The Silent Peak lived up to its name that night. A heavy, suffocating snow had begun to fall, but the flakes turned into grey ash before they could touch the jagged rocks surrounding Hua Sui's cave. Inside, the only light came from the "Forbidden" rune on the broken scythe-blade, which pulsed with a rhythm that matched the frantic hammering of Hua Sui's heart.
He sat in the center of a ritual circle drawn not with chalk, but with the toxic, lead-heavy dross he had extracted from the rejected pills. In front of him lay the open scroll of the Chronicles of the Inverse Tides. The text on the page was vibrating, the ink seemingly liquefying into dark, writhing shadows.
"To house the god, one must first destroy the temple," the scroll whispered into his mind. "The bone of the mortal is but dry tinder. Only the Obsidian Marrow can endure the tide of the void."
Hua Sui's eyes were bloodshot, his face pale and sunken. He knew what this required. The orthodox path sought to strengthen the bones through the infusion of spiritual essence. The Inverse Path demanded their destruction. He had to shatter his own skeletal structure from the inside out and allow the black bone shard—the Remnant of the Fallen Monarch—to rewrite his very biology.
"If I die, I die as a man who chose his own destruction," Hua Sui rasped, his voice echoing in the hollow cave. "Better than living as a slave to their 'heavenly' order."
He gripped the hilt-less tang of the broken scythe and pressed the jagged edge against his own thigh. With a sharp, decisive motion, he sliced through the muscle until the blade scraped against his femur. He did not scream. He clamped his teeth together so hard they bled, his entire body convulsing as he channeled a concentrated burst of Inverse Qi directly into the bone.
The Sword-Seed in his spine erupted.
The black bone shard, which had remained relatively dormant since his foundation establishment, suddenly acted like a starved parasite. It began to liquefy, turning into a stream of obsidian-colored mercury that raced through his blood vessels. Wherever the black fluid touched his white, human bone, a sound like glass shattering filled the cave.
Crack. Snap. Grind.
Hua Sui's body collapsed, his limbs twisting at unnatural angles as his internal support system was systematically dismantled. The pain was beyond the capacity of the human nervous system to process; it was a cosmic agony that felt like his soul was being ground between two tectonic plates.

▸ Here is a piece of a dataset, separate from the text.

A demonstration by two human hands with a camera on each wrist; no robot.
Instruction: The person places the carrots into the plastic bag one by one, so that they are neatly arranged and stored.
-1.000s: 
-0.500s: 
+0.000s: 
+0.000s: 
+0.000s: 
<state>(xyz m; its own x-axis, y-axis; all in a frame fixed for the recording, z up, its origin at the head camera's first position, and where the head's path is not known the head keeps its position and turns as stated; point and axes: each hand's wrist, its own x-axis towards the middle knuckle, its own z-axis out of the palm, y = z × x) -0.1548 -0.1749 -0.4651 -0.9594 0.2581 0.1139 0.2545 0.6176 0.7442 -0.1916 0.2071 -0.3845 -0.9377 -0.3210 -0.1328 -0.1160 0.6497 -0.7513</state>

In the depths of his consciousness, the darkness didn't bring oblivion. It brought a vision.
He saw a world of endless grey oceans and a sky without stars. Standing amidst the waves was a figure so massive it eclipsed the horizon—a monarch draped in armor made of collapsed suns, holding a scythe that could reap the destiny of nations. The figure didn't speak, but its gaze fell upon Hua Sui, a tiny speck of defiant dust.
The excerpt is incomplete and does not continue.